Pourtant, c’était bien une méfiance envers ces magistrats de la part des révolutionnaires français, qui avait motivé la création de la cour d'assise, par deux grandes lois : en août 1790 et septembre 1791. Le message d'une telle évolution était clair : seul le peuple est légitime de juger. 

Qui est légitime pour juger ? 

Plus de deux-cents ans plus tard, cette même légitimité du peuple est remise en question. Pour Samy Robert, avocat à Nantes, les citoyens seraient trop émotifs. 

"[les jurés populaires] peuvent davantage être touchés par une victime qui exposeraient sur son histoire et son ressenti au moment de l'agression explique l’avocat, que par un accusé qui contesterait les faits, qui seraient dans une situation de blocage ou qui auraient du mal à s'exprimer dans le cadre de cette audience."
 
Cette expérimentation est pour lui une aubaine. L’homme qu’il défend pour sa première affaire à la cour criminelle est accusé de viol, de vol et d’agression sexuelle. Ce genre d’affaire anime fortement la population. Mais il ne faut pas oublier que, selon la Déclaration des droits de l'homme et du citoyen du 26 août 1789, "Tout homme est présumé innocent jusqu'à ce qu'il ait été déclaré coupable".

Notre journaliste, Eléonore Duplay explique ce qui va changer pour ce cas 
©France 3 Pays de la Loire

Des procès moins animés

Cette nouvelle cour criminelle divise. Face à Samy Robert, Anne Bouillon défend les intérêts de la plaignante. Cette avocate porte souvent la voix des femmes, bien au-delà des salles du tribunal. 
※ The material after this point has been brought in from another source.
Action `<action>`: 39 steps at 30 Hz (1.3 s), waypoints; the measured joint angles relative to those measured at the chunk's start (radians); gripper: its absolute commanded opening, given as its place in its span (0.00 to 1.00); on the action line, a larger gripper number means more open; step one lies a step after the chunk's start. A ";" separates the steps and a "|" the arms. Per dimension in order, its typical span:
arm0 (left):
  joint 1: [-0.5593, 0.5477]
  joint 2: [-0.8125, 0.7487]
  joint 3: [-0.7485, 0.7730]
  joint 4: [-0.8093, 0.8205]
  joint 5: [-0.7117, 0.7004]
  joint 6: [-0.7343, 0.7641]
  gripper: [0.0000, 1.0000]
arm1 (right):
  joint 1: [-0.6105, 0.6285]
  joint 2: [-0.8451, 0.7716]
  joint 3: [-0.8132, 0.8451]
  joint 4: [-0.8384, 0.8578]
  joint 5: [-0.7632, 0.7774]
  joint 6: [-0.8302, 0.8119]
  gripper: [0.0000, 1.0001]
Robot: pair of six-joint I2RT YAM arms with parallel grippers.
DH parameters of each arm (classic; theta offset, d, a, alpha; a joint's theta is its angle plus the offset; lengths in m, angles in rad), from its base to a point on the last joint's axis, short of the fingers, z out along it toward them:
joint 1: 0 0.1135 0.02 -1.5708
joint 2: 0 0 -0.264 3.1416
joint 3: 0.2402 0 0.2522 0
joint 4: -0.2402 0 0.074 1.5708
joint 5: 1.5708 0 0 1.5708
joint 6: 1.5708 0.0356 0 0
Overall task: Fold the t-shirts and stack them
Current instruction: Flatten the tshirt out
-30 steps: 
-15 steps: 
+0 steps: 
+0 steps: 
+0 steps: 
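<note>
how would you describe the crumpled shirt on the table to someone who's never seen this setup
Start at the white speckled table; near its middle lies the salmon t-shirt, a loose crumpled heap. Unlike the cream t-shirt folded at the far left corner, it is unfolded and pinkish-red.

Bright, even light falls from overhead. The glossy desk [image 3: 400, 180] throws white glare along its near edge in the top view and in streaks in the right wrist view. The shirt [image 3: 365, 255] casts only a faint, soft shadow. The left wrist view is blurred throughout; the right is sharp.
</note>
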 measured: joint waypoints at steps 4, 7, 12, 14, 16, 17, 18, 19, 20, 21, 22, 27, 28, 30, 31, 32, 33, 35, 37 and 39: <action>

Pour elle, la présence des jurés populaires garantissait une justice rendue au nom des citoyens, telle qu’elle était pensée. Fidèle à son rôle d’avocate, Anne Bouillon, plaide pour le débat qui caractérisait chaque procès à la cour d’assise. "Devant une cour d'assises, tout doit être dit. Tout doit être débattu. Et c'est à l'aune de ce qui est dit devant la cour d'assises que les jurés forgent leur intime conviction." Elle craint de perdre ce temps consacré à la réflexion et l’analyse. 

Garantie d'une justice bien faite

Et c’est bien ce temps qui disparaît, qui inquiète. Si la proposition d’établir une cour criminelle a pour objectif de rendre une justice plus rapide et moins cher, les avocats nantais ont exprimé leurs craintes quant à la qualité de ces audiences. 

Le Procureur de la République a tenté de les rassurer en garantissant aux avocats que tous les témoins qu’ils souhaitent voir et entendre seraient entendus.

Le premier procès de la cour criminelle va durer quatre jours, mobilisant cinq magistrats dans une juridiction qui n'en compte que 50, la Cour criminelle devra donc faire ses preuves durant les trois années prévues de l'expérimentation.

3 questions à Philippe Coindeau, avocat général à Rouen

Déjà expérimentée en Seine-Maritime depuis 2019, la cour criminelle affiche un bilan mitigé, notamment sur le gain de temps promis. "Le gain de temps sur un dossier de plusieurs jours peut être estimé à une demie journée, estime Philippe Coindeau, avocat général à Rouen. En l'état actuel, ça ne permet pas d'audiencer plus de dossier". En revanche, le taux d'appel est moins important dans l'ensemble des cours concernées, ajoute l'avocat.